11.20.17 | 5 min read

Threat Hunting With Python Part 1

Dan Gunter

This post is the first in a series that describes hunting, diagnosing, and best practices to security using Python. We recommend reading this before continuing. Part 2 | Part 3 | Part 4

Prologue: Begin the Hunt

You’ve developed a solid network and host-based detection strategy. You are comfortable with the technology you purchased, and processes you developed should you do start getting alerts and might need to open an investigation. You might wonder what the next step should be. The truth is no product or process is perfect nor truly comprehensive at detecting an intrusion into your network. There is no silver bullet in security. Just as defenders adapt and overcome defenses to meet weaknesses, attackers also adapt and overcome to bypass new layers of defense. The creation of a reliable threat hunting strategy and implementation of that strategy can help overcome gaps present in your detection plan. Threat hunting is a human-driven defensive process that seeks to uncover entrenched threats beyond the capabilities of existing protective layers. Industrial control system asset owners that are ready to begin automating existing Threat Hunting efforts can lean on the techniques outlined in this entry and the following parts of this series.

The hunting process consists of developing a hypothesis for where an attacker might be found, collecting the necessary artifacts to prove or disprove the generated hypothesis, analyzing the collected evidence, and finally automating the steps taken to save time in the future.

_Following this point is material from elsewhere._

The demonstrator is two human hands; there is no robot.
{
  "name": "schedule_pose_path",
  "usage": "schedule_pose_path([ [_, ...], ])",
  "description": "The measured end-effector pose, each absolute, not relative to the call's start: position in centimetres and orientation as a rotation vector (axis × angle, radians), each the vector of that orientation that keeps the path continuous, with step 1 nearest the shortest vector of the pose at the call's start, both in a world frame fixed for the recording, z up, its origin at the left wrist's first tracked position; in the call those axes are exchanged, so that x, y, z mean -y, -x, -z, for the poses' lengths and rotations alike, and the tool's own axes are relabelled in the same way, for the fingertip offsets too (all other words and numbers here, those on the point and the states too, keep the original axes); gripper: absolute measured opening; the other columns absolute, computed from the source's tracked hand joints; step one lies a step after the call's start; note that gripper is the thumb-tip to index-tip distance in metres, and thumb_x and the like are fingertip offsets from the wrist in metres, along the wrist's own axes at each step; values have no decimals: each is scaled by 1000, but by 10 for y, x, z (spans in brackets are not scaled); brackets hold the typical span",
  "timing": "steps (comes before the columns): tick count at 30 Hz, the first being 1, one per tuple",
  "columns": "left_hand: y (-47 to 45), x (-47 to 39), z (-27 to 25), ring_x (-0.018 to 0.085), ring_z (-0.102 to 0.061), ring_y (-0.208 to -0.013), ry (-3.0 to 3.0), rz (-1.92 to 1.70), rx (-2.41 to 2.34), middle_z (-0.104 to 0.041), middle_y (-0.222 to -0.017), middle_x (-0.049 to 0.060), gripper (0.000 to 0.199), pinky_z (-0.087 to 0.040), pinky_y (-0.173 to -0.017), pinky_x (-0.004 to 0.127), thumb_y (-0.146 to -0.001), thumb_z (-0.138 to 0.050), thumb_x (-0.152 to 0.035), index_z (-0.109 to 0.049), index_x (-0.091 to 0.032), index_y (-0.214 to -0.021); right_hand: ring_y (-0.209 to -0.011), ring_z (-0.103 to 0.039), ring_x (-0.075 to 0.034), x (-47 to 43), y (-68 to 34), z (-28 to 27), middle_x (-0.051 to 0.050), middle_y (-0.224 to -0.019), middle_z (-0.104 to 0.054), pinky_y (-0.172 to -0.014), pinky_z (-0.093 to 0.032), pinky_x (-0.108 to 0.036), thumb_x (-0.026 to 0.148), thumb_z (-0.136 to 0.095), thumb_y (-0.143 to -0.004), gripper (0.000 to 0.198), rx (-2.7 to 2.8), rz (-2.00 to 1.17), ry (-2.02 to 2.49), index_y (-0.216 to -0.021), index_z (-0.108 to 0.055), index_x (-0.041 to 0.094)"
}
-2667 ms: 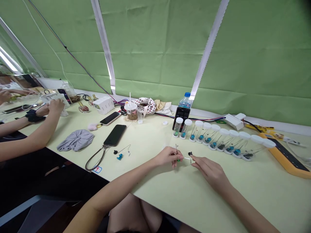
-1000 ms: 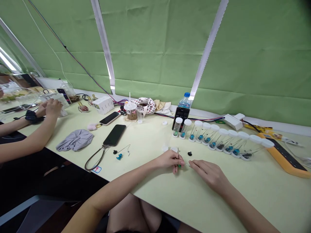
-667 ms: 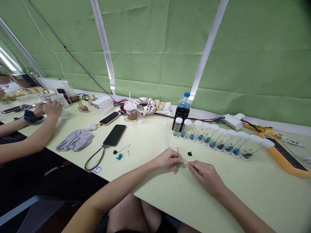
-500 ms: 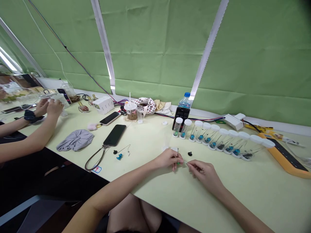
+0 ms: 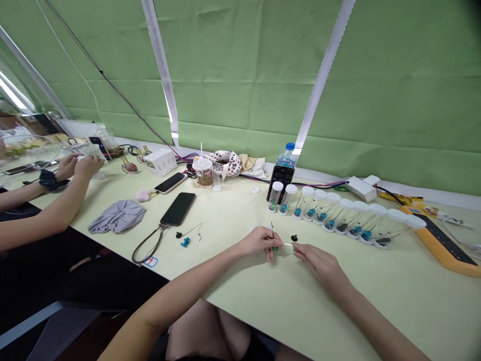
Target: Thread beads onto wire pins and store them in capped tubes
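Observation:
Close to the table's front edge, my left hand (image 5: 263, 241) is closed in a pinch on a small green part (image 5: 275, 248), mostly hidden by the fingers. A thin metal wire (image 5: 287, 244) runs from it towards my right hand (image 5: 321, 263), whose thumb and forefinger pinch its other end. One more thin metal piece (image 5: 272, 228) sticks up above the left fingertips. Just beyond the right fingertips lies a small black part (image 5: 294, 237). Away to the left are a blue part (image 5: 185, 242), another black part (image 5: 179, 234) and a bent wire (image 5: 198, 229).
Capped clear tubes (image 5: 308, 203) holding small parts and wires curve along the right side. A phone with a timer (image 5: 281, 180) leans against a bottle (image 5: 286, 158). Left are a dark phone (image 5: 178, 209), a grey cloth (image 5: 117, 216) and another person's hands (image 5: 88, 165); right, an orange power strip (image 5: 439, 243).
My right hand has moved slightly up and turned, its fingers now flatter over the wire's end. The upright metal piece at my left hand has shifted a little left and up.

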State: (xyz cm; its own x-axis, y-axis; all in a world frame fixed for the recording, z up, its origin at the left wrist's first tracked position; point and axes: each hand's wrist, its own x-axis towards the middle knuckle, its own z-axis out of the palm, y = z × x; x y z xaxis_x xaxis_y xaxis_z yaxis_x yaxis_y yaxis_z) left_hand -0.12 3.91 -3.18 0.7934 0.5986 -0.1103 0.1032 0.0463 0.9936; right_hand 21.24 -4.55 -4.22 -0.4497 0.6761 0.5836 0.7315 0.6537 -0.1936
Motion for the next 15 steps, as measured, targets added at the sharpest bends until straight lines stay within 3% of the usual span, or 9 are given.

The purpose of this two-part series is to help with the automation piece. Over the next few weeks, we will look at basic analytic approaches that can be taken to examine some of the most common protocols found on typical networks.

This week we will get started with basic HTTP analysis using Python and Jupyter notebooks. Python is a powerful and easy-to-use scripting language with a relatively light learning curve relative to other options. If you are just here for strategy and not the coding portion, no need to set up your python environment. If you are following along, you can find the code on GitHub.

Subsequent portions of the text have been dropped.